**Exercise aim:**
Show the lines below where "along" occurs.

**Data below:**
----
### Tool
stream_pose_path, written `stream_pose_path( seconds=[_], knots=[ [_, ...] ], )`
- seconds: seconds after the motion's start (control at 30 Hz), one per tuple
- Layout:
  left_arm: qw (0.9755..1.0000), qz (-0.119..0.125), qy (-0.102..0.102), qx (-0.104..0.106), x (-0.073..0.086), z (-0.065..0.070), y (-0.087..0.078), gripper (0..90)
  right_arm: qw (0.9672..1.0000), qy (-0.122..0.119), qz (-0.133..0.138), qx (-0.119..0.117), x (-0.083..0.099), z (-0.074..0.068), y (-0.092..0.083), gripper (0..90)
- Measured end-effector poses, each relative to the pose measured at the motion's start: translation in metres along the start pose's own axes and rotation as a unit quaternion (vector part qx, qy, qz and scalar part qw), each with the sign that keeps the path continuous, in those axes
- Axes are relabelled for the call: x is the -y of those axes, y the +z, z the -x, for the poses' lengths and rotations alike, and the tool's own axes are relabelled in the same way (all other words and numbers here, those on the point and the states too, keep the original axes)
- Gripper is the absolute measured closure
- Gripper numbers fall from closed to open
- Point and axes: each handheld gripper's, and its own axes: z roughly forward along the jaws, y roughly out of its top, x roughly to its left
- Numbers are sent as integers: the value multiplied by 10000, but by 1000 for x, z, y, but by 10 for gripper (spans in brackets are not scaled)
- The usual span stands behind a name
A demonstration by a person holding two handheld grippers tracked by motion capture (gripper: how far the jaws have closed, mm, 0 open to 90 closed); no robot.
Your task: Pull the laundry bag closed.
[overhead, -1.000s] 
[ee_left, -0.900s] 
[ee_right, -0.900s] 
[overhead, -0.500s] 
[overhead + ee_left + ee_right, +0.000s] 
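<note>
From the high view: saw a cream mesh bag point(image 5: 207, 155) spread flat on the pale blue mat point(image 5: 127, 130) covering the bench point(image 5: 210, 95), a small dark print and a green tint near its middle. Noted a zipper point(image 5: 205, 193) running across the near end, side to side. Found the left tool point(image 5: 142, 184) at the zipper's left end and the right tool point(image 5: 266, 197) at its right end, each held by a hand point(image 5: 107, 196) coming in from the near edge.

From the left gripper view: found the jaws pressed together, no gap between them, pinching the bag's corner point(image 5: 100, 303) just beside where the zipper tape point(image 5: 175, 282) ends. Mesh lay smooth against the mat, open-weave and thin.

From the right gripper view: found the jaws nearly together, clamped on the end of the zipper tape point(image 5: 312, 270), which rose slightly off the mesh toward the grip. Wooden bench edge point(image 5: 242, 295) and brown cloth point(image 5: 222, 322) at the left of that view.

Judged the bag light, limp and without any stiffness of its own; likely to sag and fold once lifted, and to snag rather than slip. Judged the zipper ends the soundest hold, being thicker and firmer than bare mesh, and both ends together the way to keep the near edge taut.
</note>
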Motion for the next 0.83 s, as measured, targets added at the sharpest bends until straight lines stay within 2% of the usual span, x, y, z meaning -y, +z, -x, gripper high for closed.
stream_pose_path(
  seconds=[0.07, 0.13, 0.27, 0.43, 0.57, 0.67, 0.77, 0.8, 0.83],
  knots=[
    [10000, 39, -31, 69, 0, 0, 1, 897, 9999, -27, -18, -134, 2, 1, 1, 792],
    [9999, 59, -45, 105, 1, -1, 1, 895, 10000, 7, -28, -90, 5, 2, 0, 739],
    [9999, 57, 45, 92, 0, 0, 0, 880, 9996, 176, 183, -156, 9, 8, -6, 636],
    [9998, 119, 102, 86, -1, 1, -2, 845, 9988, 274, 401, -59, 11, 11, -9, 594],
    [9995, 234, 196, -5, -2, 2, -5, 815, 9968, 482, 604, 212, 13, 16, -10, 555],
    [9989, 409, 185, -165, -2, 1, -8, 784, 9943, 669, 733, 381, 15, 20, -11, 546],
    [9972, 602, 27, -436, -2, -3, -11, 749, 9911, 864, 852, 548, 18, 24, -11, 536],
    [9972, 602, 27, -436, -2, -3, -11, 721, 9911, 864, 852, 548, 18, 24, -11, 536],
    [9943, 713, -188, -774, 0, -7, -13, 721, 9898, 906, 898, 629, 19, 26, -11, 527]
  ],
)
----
**Response for this exercise:**
- Measured end-effector poses, each relative to the pose measured at the motion's start: translation in metres along the start pose's own axes and rotation as a unit quaternion (vector part qx, qy, qz and scalar part qw), each with the sign that keeps the path continuous, in those axes
- Point and axes: each handheld gripper's, and its own axes: z roughly forward along the jaws, y roughly out of its top, x roughly to its left

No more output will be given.